**EXERCISE DESCRIPTION**
Every line below that holds the string "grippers" should be copied out.

**DATASET CONTENT**
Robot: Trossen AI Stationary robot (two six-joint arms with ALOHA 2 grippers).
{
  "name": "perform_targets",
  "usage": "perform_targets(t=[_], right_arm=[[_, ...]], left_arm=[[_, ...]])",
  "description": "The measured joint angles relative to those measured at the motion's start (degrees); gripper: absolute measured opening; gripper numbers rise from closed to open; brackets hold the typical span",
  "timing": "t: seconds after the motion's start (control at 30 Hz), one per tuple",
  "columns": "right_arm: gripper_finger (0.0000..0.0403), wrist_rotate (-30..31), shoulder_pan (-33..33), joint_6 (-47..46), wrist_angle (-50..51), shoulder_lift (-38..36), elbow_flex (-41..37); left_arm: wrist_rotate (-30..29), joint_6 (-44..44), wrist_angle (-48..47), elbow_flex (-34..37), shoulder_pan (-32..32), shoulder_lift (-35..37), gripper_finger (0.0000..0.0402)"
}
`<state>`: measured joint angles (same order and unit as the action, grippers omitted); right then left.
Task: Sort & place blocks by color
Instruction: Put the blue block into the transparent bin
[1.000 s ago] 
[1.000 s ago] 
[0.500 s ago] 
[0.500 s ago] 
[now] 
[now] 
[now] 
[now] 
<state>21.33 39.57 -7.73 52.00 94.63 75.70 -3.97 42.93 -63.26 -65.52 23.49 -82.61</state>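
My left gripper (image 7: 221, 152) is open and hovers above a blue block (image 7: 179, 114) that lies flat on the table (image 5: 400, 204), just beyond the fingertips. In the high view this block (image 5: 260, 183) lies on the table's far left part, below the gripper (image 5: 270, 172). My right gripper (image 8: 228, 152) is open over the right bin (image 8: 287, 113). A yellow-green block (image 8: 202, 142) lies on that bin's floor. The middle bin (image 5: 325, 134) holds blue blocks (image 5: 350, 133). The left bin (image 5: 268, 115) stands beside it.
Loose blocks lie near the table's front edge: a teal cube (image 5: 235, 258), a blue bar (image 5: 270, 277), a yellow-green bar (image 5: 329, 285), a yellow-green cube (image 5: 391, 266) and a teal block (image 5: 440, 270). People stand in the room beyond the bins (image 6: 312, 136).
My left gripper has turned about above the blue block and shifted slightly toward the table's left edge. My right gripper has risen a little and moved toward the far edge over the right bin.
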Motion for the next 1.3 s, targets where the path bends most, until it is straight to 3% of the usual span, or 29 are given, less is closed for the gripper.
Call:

**PROBLEM SOLUTION**
Robot: Trossen AI Stationary robot (two six-joint arms with ALOHA 2 grippers).
`<state>`: measured joint angles (same order and unit as the action, grippers omitted); right then left.

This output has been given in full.